If you knew your death was imminent, how far would you go to shield the ones you love from heartbreak? Would you sub in a perfect genetic copy of yourself, complete with memories, to seamlessly replace you and spare your family from the grief of your passing? Or would you selfishly savor every last moment you had?
What’s the ethical thing to do? What’s the most loving?
That’s the central question pulsing at the heart of Swan Song, a new film directed by Benjamin Cleary and fronted by two-time Oscar winner Mahershala Ali doing double duty playing a man diagnosed with a terminal illness as well as his cloned counterpart with motivations of its own.
Set in a slick and minimalist near future, Ali’s Cameron Turner is an artist and loving husband to Poppy, played by his Moonlight costar Naomi Harris. Turner suffers from ever-worsening seizures that threaten to end his life at any time, leaving Poppy, their son, and their unborn child fatherless.

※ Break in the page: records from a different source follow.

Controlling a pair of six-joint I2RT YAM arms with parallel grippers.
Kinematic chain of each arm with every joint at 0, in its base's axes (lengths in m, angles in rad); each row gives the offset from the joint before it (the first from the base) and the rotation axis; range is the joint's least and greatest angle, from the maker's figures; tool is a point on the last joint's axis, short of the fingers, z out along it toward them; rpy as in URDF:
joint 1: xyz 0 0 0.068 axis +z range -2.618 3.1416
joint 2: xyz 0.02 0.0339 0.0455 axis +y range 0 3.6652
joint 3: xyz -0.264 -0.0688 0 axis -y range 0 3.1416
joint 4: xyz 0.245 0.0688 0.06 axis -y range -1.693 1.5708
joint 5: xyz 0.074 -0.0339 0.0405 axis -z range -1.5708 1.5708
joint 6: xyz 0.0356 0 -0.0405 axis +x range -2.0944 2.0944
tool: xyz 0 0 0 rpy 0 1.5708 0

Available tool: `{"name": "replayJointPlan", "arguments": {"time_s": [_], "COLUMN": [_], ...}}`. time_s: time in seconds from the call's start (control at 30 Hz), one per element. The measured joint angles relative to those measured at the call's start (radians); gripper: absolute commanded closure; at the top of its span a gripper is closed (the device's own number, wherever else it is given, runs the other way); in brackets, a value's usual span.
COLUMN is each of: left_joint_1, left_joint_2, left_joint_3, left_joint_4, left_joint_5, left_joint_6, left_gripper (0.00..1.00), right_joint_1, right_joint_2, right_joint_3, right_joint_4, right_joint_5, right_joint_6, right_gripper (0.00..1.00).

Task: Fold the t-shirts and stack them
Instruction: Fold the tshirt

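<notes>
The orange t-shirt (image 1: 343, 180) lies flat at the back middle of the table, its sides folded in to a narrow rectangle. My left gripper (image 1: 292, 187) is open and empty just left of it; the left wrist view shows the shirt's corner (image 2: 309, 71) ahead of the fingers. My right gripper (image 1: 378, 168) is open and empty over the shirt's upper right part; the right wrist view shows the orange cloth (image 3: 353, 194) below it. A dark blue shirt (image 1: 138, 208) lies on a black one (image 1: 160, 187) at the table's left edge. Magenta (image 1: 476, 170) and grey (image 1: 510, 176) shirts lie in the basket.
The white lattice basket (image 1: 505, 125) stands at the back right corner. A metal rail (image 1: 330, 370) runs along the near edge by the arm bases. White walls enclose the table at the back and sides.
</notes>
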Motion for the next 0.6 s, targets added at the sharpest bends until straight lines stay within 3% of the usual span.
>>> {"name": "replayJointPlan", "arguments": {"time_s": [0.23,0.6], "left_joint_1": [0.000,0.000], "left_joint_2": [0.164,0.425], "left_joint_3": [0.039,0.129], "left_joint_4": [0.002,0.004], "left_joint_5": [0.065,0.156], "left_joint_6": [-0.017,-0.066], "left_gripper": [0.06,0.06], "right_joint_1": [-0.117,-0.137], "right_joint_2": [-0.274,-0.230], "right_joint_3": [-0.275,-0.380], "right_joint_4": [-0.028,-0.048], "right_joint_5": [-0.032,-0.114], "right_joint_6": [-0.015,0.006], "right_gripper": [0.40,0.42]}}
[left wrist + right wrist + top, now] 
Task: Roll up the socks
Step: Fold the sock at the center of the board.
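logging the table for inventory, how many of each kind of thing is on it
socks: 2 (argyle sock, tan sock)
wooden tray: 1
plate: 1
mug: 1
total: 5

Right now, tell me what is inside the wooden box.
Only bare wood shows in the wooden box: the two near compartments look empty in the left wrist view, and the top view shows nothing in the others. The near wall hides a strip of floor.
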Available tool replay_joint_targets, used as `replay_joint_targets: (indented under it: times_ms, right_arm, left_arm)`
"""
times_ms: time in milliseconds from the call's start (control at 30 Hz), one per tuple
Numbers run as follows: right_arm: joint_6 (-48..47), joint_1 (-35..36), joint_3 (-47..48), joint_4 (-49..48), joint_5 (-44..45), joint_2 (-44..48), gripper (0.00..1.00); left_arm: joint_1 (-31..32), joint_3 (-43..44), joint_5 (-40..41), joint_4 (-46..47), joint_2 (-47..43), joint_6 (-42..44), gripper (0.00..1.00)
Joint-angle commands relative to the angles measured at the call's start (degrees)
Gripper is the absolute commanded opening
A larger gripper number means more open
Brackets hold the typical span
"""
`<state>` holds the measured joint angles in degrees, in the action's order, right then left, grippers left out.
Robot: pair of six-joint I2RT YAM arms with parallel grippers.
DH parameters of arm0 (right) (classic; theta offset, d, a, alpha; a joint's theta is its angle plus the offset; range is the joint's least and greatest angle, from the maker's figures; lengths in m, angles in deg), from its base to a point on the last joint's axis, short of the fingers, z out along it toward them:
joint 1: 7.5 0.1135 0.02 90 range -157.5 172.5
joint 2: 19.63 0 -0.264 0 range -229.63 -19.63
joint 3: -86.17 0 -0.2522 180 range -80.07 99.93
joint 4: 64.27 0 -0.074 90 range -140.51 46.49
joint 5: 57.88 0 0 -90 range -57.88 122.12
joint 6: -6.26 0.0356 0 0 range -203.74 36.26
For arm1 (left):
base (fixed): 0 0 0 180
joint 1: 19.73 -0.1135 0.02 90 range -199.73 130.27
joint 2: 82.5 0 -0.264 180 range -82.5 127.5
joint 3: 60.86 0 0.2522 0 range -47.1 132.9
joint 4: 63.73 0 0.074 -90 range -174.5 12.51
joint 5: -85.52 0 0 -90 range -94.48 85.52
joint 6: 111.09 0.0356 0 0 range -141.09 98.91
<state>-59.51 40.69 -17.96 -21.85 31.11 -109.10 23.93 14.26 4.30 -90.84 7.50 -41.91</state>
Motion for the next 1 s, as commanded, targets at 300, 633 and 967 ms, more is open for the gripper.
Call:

It’s a world where smartphones are all but embedded into human minds, and technology, while tethering humans together, also manifests as imparting a sobering distance.

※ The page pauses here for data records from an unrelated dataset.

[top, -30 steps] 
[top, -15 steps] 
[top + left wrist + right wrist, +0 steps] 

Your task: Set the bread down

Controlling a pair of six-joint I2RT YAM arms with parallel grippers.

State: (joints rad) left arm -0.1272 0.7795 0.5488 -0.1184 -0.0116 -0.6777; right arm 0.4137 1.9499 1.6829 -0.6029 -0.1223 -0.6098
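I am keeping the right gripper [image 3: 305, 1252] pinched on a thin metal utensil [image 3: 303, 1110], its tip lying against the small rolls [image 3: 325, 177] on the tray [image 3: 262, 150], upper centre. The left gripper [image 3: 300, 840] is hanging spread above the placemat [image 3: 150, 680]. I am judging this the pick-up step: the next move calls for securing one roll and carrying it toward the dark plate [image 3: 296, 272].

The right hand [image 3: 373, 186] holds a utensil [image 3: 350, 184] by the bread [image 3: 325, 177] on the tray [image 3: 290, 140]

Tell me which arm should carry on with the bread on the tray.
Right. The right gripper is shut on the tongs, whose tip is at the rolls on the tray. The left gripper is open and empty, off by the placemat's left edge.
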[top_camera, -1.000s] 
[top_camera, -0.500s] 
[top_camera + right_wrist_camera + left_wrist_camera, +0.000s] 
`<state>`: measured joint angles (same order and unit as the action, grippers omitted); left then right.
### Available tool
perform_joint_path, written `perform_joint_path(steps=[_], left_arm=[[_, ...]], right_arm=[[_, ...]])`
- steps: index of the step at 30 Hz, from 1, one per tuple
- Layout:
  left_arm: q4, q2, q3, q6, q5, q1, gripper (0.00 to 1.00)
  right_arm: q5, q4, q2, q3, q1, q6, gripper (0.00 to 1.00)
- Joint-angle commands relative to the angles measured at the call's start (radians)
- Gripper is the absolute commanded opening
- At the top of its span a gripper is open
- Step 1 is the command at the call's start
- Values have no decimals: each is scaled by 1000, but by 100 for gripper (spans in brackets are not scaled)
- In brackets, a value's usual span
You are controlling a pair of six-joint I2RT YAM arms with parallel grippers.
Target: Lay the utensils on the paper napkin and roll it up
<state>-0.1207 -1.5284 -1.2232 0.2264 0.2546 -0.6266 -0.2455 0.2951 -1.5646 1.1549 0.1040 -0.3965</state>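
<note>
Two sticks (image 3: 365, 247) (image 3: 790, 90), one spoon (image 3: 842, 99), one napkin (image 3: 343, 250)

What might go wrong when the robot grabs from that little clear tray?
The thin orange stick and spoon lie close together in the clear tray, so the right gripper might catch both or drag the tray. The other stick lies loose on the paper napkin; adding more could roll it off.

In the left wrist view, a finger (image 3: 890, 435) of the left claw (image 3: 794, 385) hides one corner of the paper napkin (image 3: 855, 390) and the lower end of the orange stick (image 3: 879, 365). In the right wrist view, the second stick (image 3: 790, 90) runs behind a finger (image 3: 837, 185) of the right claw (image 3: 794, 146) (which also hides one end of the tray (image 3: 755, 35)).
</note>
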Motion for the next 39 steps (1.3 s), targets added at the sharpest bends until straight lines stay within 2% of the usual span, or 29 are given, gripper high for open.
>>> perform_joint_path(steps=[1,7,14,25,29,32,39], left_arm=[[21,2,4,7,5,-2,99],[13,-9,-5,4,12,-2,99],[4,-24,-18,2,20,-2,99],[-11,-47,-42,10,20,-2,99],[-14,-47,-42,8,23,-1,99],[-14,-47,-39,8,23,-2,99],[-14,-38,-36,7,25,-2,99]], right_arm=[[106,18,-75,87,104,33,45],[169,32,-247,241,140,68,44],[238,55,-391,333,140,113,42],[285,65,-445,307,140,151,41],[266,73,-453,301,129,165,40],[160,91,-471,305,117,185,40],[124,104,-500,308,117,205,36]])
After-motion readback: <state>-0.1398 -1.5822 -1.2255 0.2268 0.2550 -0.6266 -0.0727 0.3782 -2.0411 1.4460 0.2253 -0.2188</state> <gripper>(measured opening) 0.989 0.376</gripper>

Cameron is presented with an option by his doctor, played cerebrally by Glenn Close: he can swap in a cloned version of himself, embedded with his personality and all of his memories, and allow his family to live on in blissful ignorance as he awaits his fate alone.
It’s a fairly simple storyline that moves slowly, anchored by Ali’s complete acquiescence to his characters. And Ali delivers a captivating performance that brings to life the grief, anguish, and even jealousy Cameron must confront when deciding what’s best for his family.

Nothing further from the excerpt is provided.